SIC leader decries fellow councillor’s ‘poor taste’ after mock Nazi salute
SIC political leader Josie Simpson has said that a mock Nazi salute directed at him by councillor Jonathan Wills during a private meeting last week was in “very, very poor taste”, especially as it came “just after we stood for a minute’s silence for the victims of the atrocities in Norway”.
Defending himself, Dr Wills said Mr Simpson “does not appreciate irony” but admitted that his “ironical” gesture had “backfired” – after which he had apologised for any offence caused. But he maintains that Mr Simpson was behaving in a “dictatorial” manner in the way he chaired the meeting.
During a behind closed doors session of the Full Council last Wednesday, Dr Wills quarrelled with Mr Simpson at the start of a debate over whether the SIC should spend £200,000 on acquiring a residential property in Lerwick (see this coming Friday’s Shetland Times for full story).
Dr Wills sought unsuccessfully to prevent the purchase because it was to be used “specifically to accommodate visiting consultants”. Mr Simpson said the council was looking at acquiring the property “for general use”.
The outspoken member for Lerwick South was angered that, as the mover of a resolution not to buy the house in question, he was not allowed to speak at the outset to outline the main points of his argument.
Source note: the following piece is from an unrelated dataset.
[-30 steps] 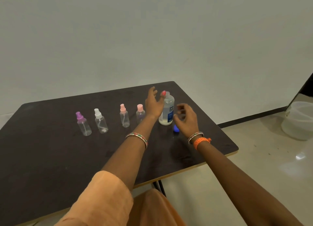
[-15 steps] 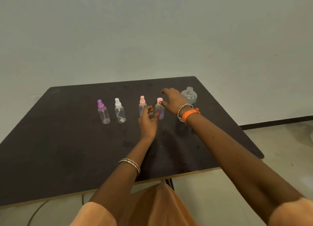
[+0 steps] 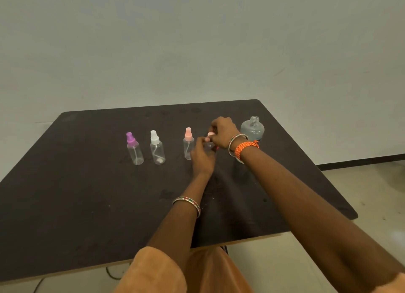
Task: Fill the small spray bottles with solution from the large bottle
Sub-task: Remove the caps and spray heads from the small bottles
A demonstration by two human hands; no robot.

After he was later able to present his case, Dr Wills lost the vote by 12-4.
“He [Mr Simpson] was acting as a dictator,” Dr Wills told The Shetland Times. “I gave a mock salute and said ‘Ja wohl Mein Fuhrer’ as an ironical, jokey way of puncturing the situation. It wasn’t appreciated, so I apologised. It backfired. People do that all the time when confronted with dictatorial behaviour.
“The fact remains that he [Mr Simpson], the convener [Sandy Cluness] and the chair of education [Betty Fullerton] have lost the plot when it comes to chairing meetings. No assembly in the world runs it in that way. Someone makes a motion, and is then invited to say why they’re proposing it.”
An initial statement from the SIC said only that there had been a “robust challenge” from a councillor “to the use of the meeting rules”. Because the comments had later been withdrawn that was “the end of the matter”, a spokesman said.
But Mr Simpson subsequently said that Dr Wills’ gesture had left a sour taste. He felt it was particularly ill-judged as it came during a meeting which had begun with a sombre minute’s silence for the 76 victims of Norwegian terrorist Anders Behring Brevik. A book of condolences was opened last Thursday at Lerwick Town Hall.
“It seemed to be in very, very poor taste to say the least just after we stood for a minute’s silence for the victims of the atrocities in Norway by a right-wing extremist,” Mr Simpson said. “Councillors’ code of conduct prevents me from discussing details of what went on at the meeting, but his statement gave a very distorted view of the meeting.”